Saturday, March 11, 2006

Just a coincident.



I think all of us have some type of coincident that has happened to us in our lives. I can think of three that happened to me but there were probably more. My problem is that I am old and tend to forget things. See, I have already forgotten 2 of the 3.

My Boat, USS Snook ss(n) 592, was at the end of our drydock period in Bremerton, Washington when Dale and I got married. After our honeymoon we got an
apartment in Bremerton but it wasn’t really to our liking so we started looking and found a little cottage on Lower Oyster Bay Road which we rented from State Senator Morgan. It was super as Lower Oyster Bay and a decent beach area were only about 150 feet from our back porch. I think it was only one bedroom, bath, living room and kitchen with a front and back porch. Had a kerosene heater with a 55 gallon barrel on the back porch.

Soon I was getting out of the service and she would be moving back to South Dakota to live with my parents until I got out. We had a small Volkswagen Bug and we loaded everything up or had it shipped and on moving day we were headed for Idaho to stay with old friends for a while. I wanted to get on the road as it was a long haul but she insisted on staying longer as she wasn’t through cleaning and I kept saying let’s go, let’s go. So she won and we stayed a couple of hours longer and cleaned. That was the first of many major arguments we were to have over the years, about these type of things, and she won most of those arguments. Maybe she won all of them but back to my story.

24 years ago I was in the construction business with my brother Bill down in Odessa, Texas. This was about 12 years after leaving Bremerton. On a Saturday we were doing a window replacement job for an insurance agent that had his office in the same office suet’s building that we worked out of. After the job his wife fixed supper for us and we ate and sat around having a few beers and visiting. It came up that he and I were both nuke boat sailors at about the same time and he was on the Scamp. I said “John, didn’t you guys follow us into drydock in Bremerton.
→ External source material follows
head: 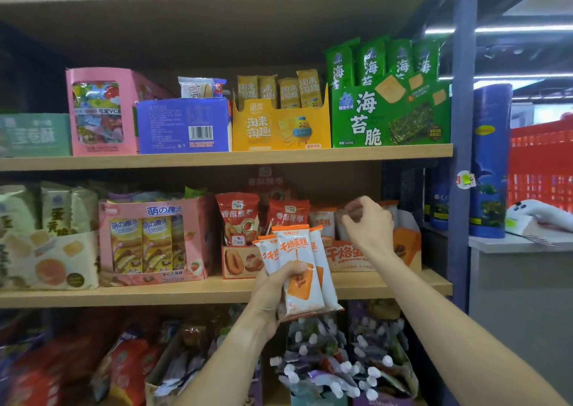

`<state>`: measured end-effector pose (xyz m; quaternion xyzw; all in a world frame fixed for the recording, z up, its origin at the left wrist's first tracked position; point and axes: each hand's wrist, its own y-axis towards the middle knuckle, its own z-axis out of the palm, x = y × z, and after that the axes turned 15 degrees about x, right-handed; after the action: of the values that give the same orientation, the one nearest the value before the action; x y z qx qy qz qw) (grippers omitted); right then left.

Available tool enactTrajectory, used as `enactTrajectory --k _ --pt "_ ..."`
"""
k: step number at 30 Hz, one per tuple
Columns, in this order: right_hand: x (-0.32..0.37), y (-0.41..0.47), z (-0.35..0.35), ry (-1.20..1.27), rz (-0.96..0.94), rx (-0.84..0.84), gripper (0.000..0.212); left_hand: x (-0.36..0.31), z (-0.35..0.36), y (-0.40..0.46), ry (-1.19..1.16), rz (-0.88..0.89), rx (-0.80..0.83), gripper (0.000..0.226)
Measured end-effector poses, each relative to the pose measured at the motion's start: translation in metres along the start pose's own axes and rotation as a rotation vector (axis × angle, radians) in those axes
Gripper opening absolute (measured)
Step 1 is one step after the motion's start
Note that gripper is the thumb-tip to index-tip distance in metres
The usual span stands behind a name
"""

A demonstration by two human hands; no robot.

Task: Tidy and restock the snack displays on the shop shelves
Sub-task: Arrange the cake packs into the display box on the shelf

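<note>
Your left hand [280,284] is up in front of the middle shelf [186,292], fingers curled tight round a fanned bunch of white-and-orange cake packets [302,269]. At least three of them stand upright in your fist, tops level with the display boxes behind. Your right hand [369,224] reaches further in, over the orange display box [406,247] at the right end of that shelf. Its fingers are bent and bunched at the tops of the matching packets [322,221] standing in the box, but I cannot tell whether they pinch one or only brush it.

Just left of that box stand two red jujube bags [238,216] in their own low carton, then a pink biscuit box [155,238], then pale egg-yolk snack packs [46,238] at the far left.

One shelf up, a green seaweed crisp box [390,117] sits at the right with green packets standing in it. Beside it comes a yellow box [280,129], then a blue carton [184,125], then a pink candy box [99,112].

Below your arms, the bottom shelf holds pouches with white caps [335,362], heaped loosely. Off to the right, past the blue upright post [462,95], stands a red crate [541,170].
</note>
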<state>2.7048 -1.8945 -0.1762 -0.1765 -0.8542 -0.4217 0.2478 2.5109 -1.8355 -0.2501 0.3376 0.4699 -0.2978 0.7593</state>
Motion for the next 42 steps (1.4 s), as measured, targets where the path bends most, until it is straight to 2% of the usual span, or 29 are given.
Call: enactTrajectory --k 1,2,4,5,6,8,11,13,14,17,19,21,22,23,25,27,28,29,32,33,35,38,40,42 --pt "0.002 -0.016 -0.007 0.09 -0.014 0.051 0.016 0.0 0.0 0.0 -0.008 -0.003 0.001 0.062" --pt "0.005 -0.032 -0.013 0.202 0.003 0.176 0.017 0.001 0.0 0.002 -0.016 -0.004 0.002 0.063" --pt "0.01 -0.064 -0.02 0.382 0.067 0.509 0.023 0.001 0.003 0.005 -0.024 -0.003 0.009 0.068" --pt "0.008 -0.075 -0.02 0.428 0.079 0.616 0.022 0.002 0.006 0.007 -0.021 -0.003 0.014 0.068" --pt "0.003 -0.082 -0.019 0.447 0.083 0.655 0.019 0.003 0.01 0.008 -0.018 -0.004 0.018 0.069" --pt "-0.001 -0.081 -0.025 0.479 0.1 0.599 0.017 0.004 0.018 0.012 -0.017 0.013 0.005 0.069" --pt "-0.007 -0.055 -0.048 0.604 0.15 0.346 0.02 0.003 0.025 0.017 -0.019 0.028 -0.04 0.071" --pt "-0.013 -0.027 -0.063 0.513 0.142 0.166 0.019 0.002 0.027 0.019 -0.009 0.02 -0.056 0.063" --pt "-0.016 -0.01 -0.066 0.43 0.143 0.129 0.019 0.002 0.027 0.02 -0.004 0.018 -0.056 0.057" --pt "-0.026 0.036 -0.056 0.093 0.21 0.188 0.024 0.002 0.03 0.02 0.003 0.005 -0.038 0.043" --pt "-0.033 0.052 -0.036 -0.11 0.256 0.347 0.022 0.003 0.031 0.019 0.002 0.005 -0.032 0.042" --pt "-0.045 0.056 -0.011 -0.207 0.268 0.506 0.022 0.003 0.03 0.019 0.003 0.01 -0.034 0.04" --pt "-0.046 0.054 -0.003 -0.23 0.264 0.533 0.019 0.003 0.03 0.019 0.004 0.014 -0.035 0.039" --pt "-0.046 0.049 0.001 -0.257 0.249 0.51 0.015 0.003 0.03 0.019 0.004 0.015 -0.034 0.04" --pt "-0.039 0.036 -0.003 -0.296 0.203 0.33 0.016 0.004 0.029 0.018 0.012 0.009 -0.029 0.041" --pt "-0.024 0.009 -0.018 -0.188 0.084 0.112 0.022 0.003 0.03 0.018 0.008 0.014 -0.03 0.04" --pt "-0.015 -0.009 -0.027 -0.074 0.03 0.084 0.025 0.002 0.031 0.019 0.004 0.017 -0.024 0.039" --pt "-0.004 -0.027 -0.035 0.072 0.015 0.146 0.027 0.002 0.031 0.02 0.003 0.023 -0.015 0.04" --pt "0.02 -0.066 -0.045 0.438 0.225 0.585 0.032 0.001 0.037 0.026 0.075 0.042 0.041 0.049" --pt "0.021 -0.07 -0.045 0.503 0.293 0.663 0.027 0.002 0.041 0.027 0.116 0.049 0.064 0.049" --pt "0.018 -0.069 -0.048 0.618 0.366 0.698 0.02 0.005 0.046 0.029 0.172 0.061 0.074 0.046" --pt "0.011 -0.057 -0.058 0.753 0.405 0.575 0.019 0.004 0.052 0.031 0.139 0.028 0.072 0.06" --pt "-0.001 -0.043 -0.068 0.799 0.354 0.367 0.016 0.004 0.054 0.034 0.094 -0.01 0.006 0.063" --pt "-0.013 -0.025 -0.081 0.695 0.244 0.119 0.013 0.006 0.055 0.037 0.077 -0.035 -0.058 0.052"
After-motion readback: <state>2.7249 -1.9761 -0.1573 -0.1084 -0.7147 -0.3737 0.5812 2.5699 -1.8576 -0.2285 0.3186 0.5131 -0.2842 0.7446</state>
He said he did and their Corpsman for their last West Pac tour, before drydock, was from our boat. His name was Roger and was also my Best Man at our wedding. What a coincidence! I asked “John where did you guys live when you were in Bremerton?” “Oh” John replied, “a really neat little cottage on Oyster Bay that we rented from a State Senator, Mrs. Morgan’ and she said some sailor from you boat had lived there before us”, “Isn’t that nice” I replied. I instantly flashed back to the problems we had trying to get on the road from that house because of my “neat freak” wife. I asked John’s wife, ”so was the place clean when you moved in?”. She said “matter of fact it was spotless, why do you ask?” “We lived there before you did,” I ventured. That night I called my wife in South Dakota and relayed the story. She just said “See”!

And that was that!


5 comments:

Jennifer AKA keewee said...

That's the way us gals are,(well most of us) we like to leave things clean for the next folks.
Just imagine how you would have felt if John said "it was a dump"
Guess that means us gals a right 99.9% of the time.

bothenook said...

dude, i must remind you of the two words all husbands learn if they want to keep the peace: "yes dear".
it almost always works.

Ted said...

This story took place in 1968 and it is probably where I actually learned to use the words "Yes Dear"

Viejo said...

that doesn't quite look like the Snook and the picture says USS Greenville

Ted said...

Your right William, it is the Greenville. When I wrote the story I was looking for a fast attack sub in drydock photo. I think I came up with this one as a Bremerton yard drydocked sub photo. I tried to relocate my source for that photo but I couldn't trace it back. I probably should have properly ID'd the photo in my story but I really didn't think it necessary at the time. I left the jpg title intack so no deception was intended. Thanks for pointing this out. Are you a sub sailor?